Prompt: From the data below, repeat exactly the lines from the line with "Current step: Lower" to the line with "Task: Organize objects", both included.

Given data:
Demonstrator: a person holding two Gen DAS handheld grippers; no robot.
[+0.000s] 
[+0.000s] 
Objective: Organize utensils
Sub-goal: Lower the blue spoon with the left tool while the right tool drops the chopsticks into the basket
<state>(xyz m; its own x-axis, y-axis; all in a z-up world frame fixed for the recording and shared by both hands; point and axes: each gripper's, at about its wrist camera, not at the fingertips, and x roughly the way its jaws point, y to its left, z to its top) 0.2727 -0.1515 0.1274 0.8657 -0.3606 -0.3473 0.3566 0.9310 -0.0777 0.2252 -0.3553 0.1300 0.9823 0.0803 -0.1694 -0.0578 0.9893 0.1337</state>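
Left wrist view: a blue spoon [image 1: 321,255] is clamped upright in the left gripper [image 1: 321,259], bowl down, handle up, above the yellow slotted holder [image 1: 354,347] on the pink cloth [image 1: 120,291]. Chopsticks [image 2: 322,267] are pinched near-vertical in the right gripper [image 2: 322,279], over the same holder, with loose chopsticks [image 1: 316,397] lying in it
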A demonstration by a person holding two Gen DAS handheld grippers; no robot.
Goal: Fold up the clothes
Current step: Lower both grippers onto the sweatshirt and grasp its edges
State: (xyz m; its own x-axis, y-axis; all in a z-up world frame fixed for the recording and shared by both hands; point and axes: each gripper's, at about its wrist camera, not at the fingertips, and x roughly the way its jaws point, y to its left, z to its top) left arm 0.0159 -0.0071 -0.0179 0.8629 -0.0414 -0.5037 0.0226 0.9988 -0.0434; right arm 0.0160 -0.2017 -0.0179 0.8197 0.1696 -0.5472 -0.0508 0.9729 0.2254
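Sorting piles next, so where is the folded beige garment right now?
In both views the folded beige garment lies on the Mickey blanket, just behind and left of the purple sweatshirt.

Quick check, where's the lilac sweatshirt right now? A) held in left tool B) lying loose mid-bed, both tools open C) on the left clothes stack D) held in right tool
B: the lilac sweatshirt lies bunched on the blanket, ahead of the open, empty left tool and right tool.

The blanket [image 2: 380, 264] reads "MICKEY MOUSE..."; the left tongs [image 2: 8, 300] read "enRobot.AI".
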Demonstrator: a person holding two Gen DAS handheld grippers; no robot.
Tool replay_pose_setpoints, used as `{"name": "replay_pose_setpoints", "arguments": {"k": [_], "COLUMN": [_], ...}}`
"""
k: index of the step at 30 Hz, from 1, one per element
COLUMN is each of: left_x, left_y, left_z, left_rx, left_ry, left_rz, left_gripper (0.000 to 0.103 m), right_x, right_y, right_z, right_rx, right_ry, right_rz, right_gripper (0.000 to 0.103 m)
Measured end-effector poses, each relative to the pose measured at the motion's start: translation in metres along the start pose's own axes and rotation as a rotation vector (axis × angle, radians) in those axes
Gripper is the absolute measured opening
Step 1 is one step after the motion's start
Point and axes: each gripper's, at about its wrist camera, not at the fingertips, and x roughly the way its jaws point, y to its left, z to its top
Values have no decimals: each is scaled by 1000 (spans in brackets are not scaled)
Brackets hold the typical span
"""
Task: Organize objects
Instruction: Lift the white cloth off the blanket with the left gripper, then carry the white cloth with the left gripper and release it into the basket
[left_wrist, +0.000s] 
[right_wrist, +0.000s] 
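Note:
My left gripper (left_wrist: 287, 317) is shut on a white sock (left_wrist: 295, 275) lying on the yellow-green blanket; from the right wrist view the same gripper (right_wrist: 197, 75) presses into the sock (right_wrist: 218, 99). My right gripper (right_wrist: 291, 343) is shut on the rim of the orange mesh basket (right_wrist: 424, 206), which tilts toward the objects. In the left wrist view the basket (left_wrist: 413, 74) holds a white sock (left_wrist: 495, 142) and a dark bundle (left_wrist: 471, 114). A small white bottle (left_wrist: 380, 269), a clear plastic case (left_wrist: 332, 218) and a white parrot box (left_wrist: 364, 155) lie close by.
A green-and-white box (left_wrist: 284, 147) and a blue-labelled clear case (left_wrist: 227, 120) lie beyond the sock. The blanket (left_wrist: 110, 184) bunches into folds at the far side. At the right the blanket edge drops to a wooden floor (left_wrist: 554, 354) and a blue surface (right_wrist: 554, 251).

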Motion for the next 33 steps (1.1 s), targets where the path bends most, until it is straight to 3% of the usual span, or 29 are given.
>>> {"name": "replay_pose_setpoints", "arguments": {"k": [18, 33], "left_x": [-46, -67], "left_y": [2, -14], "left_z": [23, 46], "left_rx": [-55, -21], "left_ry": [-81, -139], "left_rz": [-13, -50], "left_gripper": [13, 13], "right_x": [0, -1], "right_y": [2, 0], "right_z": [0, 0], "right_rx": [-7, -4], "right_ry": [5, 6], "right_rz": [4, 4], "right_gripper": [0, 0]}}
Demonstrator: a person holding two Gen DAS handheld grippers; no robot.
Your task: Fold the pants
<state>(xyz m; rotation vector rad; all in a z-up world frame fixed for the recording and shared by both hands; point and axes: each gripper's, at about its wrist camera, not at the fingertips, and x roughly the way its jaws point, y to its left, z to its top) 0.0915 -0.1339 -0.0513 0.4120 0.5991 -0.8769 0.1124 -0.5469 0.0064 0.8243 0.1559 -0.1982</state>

Answer to this task:
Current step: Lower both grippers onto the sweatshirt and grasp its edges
State: (xyz m; its own x-axis, y-axis; all in a z-up world frame fixed for the recording and shared by both hands; point and axes: each gripper's, at about its wrist camera, not at the fingertips, and x roughly the way its jaws point, y to its left, z to its top) left arm 0.0159 -0.0071 -0.0179 0.8629 -0.0414 -0.5037 0.0226 0.9988 -0.0434; right arm 0.0160 -0.2017 -0.0179 0.8197 0.1696 -0.5472 -0.0508 0.9729 0.2254
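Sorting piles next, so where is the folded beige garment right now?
In both views the folded beige garment lies on the Mickey blanket, just behind and left of the purple sweatshirt.

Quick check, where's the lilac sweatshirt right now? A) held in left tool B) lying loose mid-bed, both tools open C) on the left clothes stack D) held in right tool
B: the lilac sweatshirt lies bunched on the blanket, ahead of the open, empty left tool and right tool.

The blanket [image 2: 380, 264] reads "MICKEY MOUSE..."; the left tongs [image 2: 8, 300] read "enRobot.AI".
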Demonstrator: a person holding two Gen DAS handheld grippers; no robot.
Tool replay_pose_setpoints, used as `{"name": "replay_pose_setpoints", "arguments": {"k": [_], "COLUMN": [_], ...}}`
"""
k: index of the step at 30 Hz, from 1, one per element
COLUMN is each of: left_x, left_y, left_z, left_rx, left_ry, left_rz, left_gripper (0.000 to 0.103 m), right_x, right_y, right_z, right_rx, right_ry, right_rz, right_gripper (0.000 to 0.103 m)
Measured end-effector poses, each relative to the pose measured at the motion's start: translation in metres along the start pose's own axes and rotation as a rotation vector (axis × angle, radians) in those axes
Gripper is the absolute measured opening
Step 1 is one step after the motion's start
Point and axes: each gripper's, at about its wrist camera, not at the fingertips, and x roughly the way its jaws point, y to its left, z to its top
Values have no decimals: each is scaled by 1000 (spans in brackets are not scaled)
Brackets hold the typical span
"""
Task: Organize objects

The required output is now complete.